RENTON — Richard Sherman is scheduled to talk to the media in San Francisco on Friday about the 49ers’ NFC West showdown Monday night against the Seahawks.
Maybe he’ll admit that beating the Seahawks might mean a little more than beating the Cardinals or the Rams or some other team, or maybe more likely — two years removed from Seattle — he won’t.
But those who remain in the Seahawks locker room from Sherman’s tenure know the truth.
“I’m pretty sure he wants to beat us,” Seahawks middle linebacker Bobby Wagner said in a manner that made clear he was trying to get the point across as diplomatically as possible. “I’m not saying that he sits there and marks this game on his calendar. But when it comes up, you know that he wants to win. … The last game that they won down there (a 26-23 overtime victory in Santa Clara last December) he was pretty excited about it. So I’ll try to make sure he’s not excited this weekend.”
Wagner remains close to Sherman, saying they saw each other often this summer. Sherman maintains a residence in the area.
“We’ll talk a little trash during the game and then when he comes back I make him buy me food,” Wagner said. “That’s sort of the thing — whoever loses has to get the food.”
While last year Sherman may have been excited just to get a little revenge on the Seahawks, Monday’s game has significantly more meaning with the 49ers standing at 8-0 and the Seahawks at 7-2.
The stakes are pretty obvious. A 49ers win would give San Francisco a two-and-a-half-game lead on the Seahawks in the NFC West, knowledge that it couldn’t lose the head-to-head tiebreaker and add legitimacy as the team to beat in the division. But a Seahawks win would put them right smack in the race with the knowledge the 49ers still have to come to CenturyLink Field to end the season.
Sherman has been a big part of the 49ers’ turnaround from a 4-12 season a year ago to being the only undefeated team remaining in the NFL at the halfway point.

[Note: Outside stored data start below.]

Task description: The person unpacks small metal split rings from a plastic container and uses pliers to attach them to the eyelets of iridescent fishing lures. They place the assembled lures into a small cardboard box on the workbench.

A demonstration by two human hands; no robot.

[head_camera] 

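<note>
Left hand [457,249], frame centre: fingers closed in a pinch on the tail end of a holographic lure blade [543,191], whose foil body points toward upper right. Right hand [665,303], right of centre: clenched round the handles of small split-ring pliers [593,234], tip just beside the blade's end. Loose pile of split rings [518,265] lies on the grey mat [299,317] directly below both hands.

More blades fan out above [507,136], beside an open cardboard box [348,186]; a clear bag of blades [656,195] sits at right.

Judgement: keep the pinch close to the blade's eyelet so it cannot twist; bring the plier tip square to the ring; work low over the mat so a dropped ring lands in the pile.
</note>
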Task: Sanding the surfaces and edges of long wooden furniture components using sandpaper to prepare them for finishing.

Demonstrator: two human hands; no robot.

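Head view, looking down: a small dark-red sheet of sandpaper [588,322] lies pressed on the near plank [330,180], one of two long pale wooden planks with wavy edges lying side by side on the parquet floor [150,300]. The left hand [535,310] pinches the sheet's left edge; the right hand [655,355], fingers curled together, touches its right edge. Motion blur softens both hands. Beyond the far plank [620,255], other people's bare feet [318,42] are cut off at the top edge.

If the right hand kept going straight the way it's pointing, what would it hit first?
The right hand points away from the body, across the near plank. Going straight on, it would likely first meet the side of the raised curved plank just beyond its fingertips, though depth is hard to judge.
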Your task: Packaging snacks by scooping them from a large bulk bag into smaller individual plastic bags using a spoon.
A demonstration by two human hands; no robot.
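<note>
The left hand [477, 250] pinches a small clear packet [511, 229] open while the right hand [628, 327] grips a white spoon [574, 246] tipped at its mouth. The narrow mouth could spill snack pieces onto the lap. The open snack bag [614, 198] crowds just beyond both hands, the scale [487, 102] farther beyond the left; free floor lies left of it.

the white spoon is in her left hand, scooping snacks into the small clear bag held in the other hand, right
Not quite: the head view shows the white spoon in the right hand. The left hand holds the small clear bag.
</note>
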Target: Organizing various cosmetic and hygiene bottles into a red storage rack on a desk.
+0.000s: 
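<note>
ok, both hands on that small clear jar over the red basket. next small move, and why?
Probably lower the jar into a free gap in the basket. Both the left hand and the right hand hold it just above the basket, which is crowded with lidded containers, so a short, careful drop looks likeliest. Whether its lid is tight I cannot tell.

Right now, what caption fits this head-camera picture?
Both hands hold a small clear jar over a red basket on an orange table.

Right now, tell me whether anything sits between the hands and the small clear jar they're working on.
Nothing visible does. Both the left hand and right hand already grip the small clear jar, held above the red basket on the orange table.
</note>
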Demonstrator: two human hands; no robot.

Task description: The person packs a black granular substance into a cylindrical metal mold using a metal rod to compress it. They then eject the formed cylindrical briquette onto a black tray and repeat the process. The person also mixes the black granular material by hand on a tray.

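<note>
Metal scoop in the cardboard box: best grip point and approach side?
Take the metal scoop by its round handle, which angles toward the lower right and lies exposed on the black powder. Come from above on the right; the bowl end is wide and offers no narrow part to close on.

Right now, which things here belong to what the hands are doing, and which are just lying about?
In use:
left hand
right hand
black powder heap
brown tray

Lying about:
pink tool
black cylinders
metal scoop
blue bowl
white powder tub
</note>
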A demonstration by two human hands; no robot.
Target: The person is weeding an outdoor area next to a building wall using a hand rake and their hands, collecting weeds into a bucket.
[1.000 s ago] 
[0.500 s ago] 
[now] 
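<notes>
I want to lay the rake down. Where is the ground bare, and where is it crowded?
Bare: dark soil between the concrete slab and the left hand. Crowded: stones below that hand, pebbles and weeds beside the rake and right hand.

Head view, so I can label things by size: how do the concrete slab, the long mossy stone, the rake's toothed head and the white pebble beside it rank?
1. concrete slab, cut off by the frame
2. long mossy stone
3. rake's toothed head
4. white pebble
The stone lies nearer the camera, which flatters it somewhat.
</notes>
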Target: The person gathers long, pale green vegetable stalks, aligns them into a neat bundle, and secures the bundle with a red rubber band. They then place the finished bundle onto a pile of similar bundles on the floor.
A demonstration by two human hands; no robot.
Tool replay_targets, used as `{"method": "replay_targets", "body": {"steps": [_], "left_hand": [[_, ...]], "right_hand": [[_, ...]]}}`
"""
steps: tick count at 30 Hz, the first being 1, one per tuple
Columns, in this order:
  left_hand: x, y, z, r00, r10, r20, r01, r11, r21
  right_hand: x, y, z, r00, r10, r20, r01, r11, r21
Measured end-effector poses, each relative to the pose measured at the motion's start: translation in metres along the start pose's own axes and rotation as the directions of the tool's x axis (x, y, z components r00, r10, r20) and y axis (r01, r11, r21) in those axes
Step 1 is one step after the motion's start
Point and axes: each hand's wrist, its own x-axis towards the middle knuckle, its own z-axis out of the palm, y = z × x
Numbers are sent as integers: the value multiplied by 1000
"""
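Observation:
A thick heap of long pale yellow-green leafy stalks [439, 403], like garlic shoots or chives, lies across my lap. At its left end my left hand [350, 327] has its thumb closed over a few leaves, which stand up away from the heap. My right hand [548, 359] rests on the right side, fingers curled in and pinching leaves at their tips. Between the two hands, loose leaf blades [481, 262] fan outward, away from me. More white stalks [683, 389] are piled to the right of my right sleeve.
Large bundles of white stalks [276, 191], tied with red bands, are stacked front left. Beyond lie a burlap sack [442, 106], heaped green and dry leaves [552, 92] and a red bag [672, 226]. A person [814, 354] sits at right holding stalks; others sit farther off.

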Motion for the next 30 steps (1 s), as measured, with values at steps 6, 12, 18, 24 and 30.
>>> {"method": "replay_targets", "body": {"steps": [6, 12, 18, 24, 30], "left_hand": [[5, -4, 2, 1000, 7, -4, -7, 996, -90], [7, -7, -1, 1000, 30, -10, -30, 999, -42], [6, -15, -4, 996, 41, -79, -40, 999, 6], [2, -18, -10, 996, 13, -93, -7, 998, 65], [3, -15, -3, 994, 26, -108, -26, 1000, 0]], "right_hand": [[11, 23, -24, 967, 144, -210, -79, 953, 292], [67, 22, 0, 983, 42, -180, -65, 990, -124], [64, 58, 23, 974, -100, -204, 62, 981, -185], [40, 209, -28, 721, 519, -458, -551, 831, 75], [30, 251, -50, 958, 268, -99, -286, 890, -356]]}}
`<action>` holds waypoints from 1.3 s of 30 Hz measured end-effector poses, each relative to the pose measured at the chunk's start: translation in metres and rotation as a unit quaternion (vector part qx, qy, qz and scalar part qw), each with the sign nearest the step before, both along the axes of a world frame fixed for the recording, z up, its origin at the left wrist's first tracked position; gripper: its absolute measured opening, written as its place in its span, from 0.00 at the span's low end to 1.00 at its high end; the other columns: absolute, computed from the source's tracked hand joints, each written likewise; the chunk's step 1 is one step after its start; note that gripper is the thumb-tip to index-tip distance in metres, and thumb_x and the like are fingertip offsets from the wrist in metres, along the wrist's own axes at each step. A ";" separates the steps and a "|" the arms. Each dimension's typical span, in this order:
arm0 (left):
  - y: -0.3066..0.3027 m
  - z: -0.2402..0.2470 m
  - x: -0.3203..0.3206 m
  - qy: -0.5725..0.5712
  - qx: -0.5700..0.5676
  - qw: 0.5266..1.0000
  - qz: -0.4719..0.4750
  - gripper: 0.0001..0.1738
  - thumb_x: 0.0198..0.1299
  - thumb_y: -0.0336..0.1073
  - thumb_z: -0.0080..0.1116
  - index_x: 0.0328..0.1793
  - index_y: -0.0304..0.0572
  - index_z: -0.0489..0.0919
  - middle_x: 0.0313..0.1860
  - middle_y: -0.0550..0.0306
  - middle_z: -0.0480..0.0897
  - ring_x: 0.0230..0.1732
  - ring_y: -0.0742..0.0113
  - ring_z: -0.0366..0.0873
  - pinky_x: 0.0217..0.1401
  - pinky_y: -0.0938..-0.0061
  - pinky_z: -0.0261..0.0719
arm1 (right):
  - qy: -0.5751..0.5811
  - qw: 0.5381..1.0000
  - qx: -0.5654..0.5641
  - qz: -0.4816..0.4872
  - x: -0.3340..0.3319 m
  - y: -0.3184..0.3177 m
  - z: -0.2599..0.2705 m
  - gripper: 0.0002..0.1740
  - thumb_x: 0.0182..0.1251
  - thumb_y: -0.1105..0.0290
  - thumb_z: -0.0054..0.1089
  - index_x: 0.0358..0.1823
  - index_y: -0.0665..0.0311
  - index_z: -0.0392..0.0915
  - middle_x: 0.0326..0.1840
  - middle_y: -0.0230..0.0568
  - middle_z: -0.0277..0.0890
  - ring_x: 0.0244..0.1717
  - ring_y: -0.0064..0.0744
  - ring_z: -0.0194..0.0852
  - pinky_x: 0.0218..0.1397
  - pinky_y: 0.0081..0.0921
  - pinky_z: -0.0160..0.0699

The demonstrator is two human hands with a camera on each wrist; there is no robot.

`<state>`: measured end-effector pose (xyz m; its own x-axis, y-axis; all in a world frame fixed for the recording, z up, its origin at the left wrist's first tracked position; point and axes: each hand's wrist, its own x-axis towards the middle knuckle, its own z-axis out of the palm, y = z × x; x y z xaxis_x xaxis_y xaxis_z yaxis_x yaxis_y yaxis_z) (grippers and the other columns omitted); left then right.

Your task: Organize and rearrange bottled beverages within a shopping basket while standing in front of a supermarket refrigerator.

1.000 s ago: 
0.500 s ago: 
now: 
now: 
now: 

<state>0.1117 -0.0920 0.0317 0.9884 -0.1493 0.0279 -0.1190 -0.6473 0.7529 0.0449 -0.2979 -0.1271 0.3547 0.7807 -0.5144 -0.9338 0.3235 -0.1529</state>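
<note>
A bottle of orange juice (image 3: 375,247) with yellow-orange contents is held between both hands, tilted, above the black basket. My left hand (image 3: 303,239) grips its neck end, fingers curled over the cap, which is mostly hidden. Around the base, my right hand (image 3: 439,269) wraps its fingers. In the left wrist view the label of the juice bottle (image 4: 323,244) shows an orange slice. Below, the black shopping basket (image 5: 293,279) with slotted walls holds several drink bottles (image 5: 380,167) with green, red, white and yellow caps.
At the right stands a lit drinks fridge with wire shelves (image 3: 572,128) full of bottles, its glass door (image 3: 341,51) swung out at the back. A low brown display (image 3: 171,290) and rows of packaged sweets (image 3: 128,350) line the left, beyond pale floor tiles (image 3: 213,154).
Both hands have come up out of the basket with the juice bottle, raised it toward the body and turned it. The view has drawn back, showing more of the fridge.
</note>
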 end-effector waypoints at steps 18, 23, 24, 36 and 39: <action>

A year ago, Sherman was still recovering from the Achilles injury he suffered in Nov., 2017 that helped spur the end of his Seahawks career, and it was evident at times in his play.
But this season Sherman is again playing as well as any cornerback in the NFL. According to Pro Football Focus, Sherman is allowing a quarterback passer rating of just 35.7, by far the lowest in the NFL (as one person noted on Twitter, and as Sherman retweeted, if opposing quarterbacks simply spiked the ball every time they’d have a higher passer rating (39.6) than throwing at Sherman).
“He’s not gotten beaten much at all,” Seahawks coach Pete Carroll said. “He’s doing really well.”
49ers coach Kyle Shanahan said it’s obvious a return to health has led to a return to the form Sherman showed in Seattle from 2011-17, when he played at a level that figures to have him someday fitted for a bust in Canton.
“Last year he was able to play, results-wise he was pretty good,” Shanahan said. “He didn’t get beat very much, wasn’t targeted a lot, and this year has been very similar. But, he’s a lot more healthy this year. Last year, he didn’t go through an offseason of working out, he just went through an offseason of rehab and trying to get healthy for the season.
“This year he didn’t have to rehab, he worked out all offseason, got his legs fully back, and looks like the same guy he’s always been and seems to be getting those same results, too.”
Sherman has three interceptions this season, giving him 35 in his career — 10 more than any other player in the NFL in that time (Marcus Peters and Earl Thomas are second with 25 each).
Sherman has been given ample credit for his impact in the 49ers’ locker room. At 31 years old he is the fifth-oldest player on the team (his bio in the team’s media guide calls him “Uncle Sherm).”
Evidence of his influence, he has been voted by teammates as a captain each of the last two years, something he never was in Seattle. Wagner and Kam Chancellor typically earned that title for the defense.
Now that it’s been a year-and-a-half since his abrupt departure from Seattle — and that this is the third game he has played against the Seahawks — may mean that lingering hard feelings have begun to dissipate.
Asked if he thinks the way Sherman’s Seahawks career ended is still a sore subject, Wagner smiled.
“I don’t know if it still bothers him or not,” Wagner said. “But he’ll make it bother him for the game. He’ll find a way.”